Re: [PATCH 00/14] alpha: cleanups for 6.10

From: Maciej W. Rozycki
Date: Wed May 29 2024 - 14:50:44 EST


On Tue, 28 May 2024, Paul E. McKenney wrote:

> > > > This topic came up again when Paul E. McKenney noticed that
> > > > parts of the RCU code already rely on byte access and do not
> > > > work on alpha EV5 reliably, so I refreshed my series now for
> > > > inclusion into the next merge window.
> > >
> > > Hrrrm? That sounds like like Paul ran tests on EV5, did he?
> >
> > What exactly is required to make it work?
>
> Whatever changes are needed to prevent the data corruption that can
> currently result in code generated by single-byte stores. For but one
> example, consider a pair of tasks (or one task and an interrupt handler
> in the CONFIG_SMP=n case) do a single-byte store to a pair of bytes
> in the same machine word. As I understand it, in code generated for
> older Alphas, both "stores" will load the word containing that byte,
> update their own byte, and store the updated word.
>
> If two such single-byte stores run concurrently, one or the other of those
> two stores will be lost, as in overwritten by the other.
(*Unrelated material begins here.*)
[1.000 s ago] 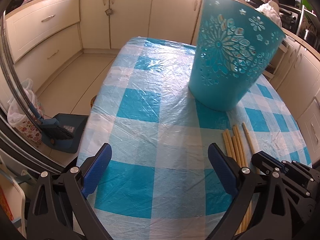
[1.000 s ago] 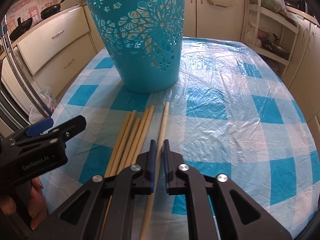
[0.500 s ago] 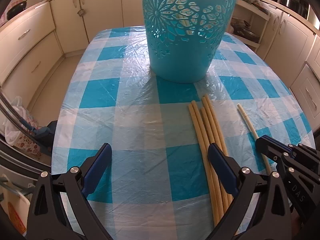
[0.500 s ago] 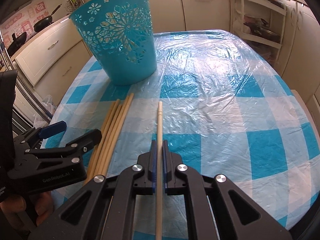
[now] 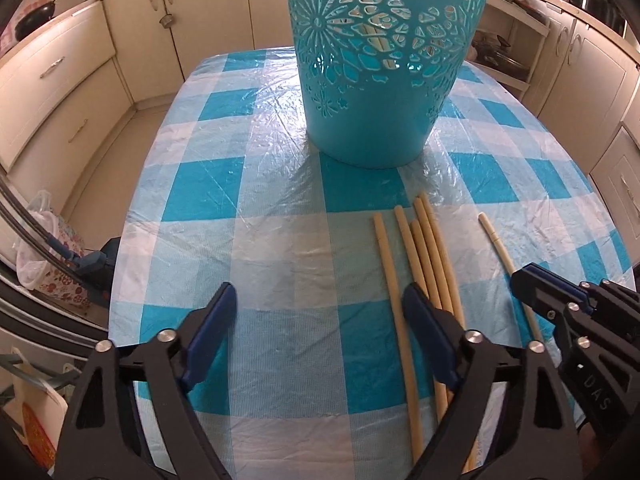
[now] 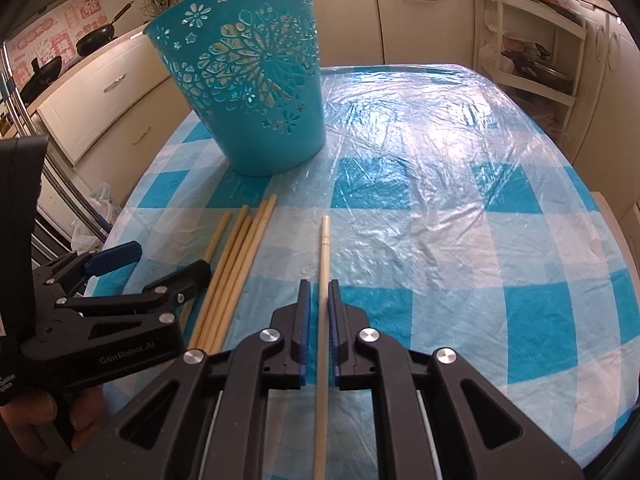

This is a bug,
> even in kernels built for single-CPU systems. And a rare bug at that, one
> that tends to disappear as you add debug code in an attempt to find it.

Thank you for the detailed description of the problematic scenario.

I hope someone will find it useful, however for the record I have been
familiar with the intricacies of the Alpha architecture as well as their
implications for software for decades now. The Alpha port of Linux was
the first non-x86 Linux platform I have used and actually (and I've chased
that as a matter of interest) my first ever contribution to Linux was for
Alpha platform code:

On Mon, 30 Mar 1998, Jay.Estabrook@xxxxxxxxxxx wrote:

> Hi, sorry about the delay in answering, but you'll be happy to know, I took
> your patches and merged them into my latest SMP patches, and submitted them
> to Linus just last night. He promises them to (mostly) be in 2.1.92, so we
> can look forward to that... :-)

so I find the scenario you have described more than obvious.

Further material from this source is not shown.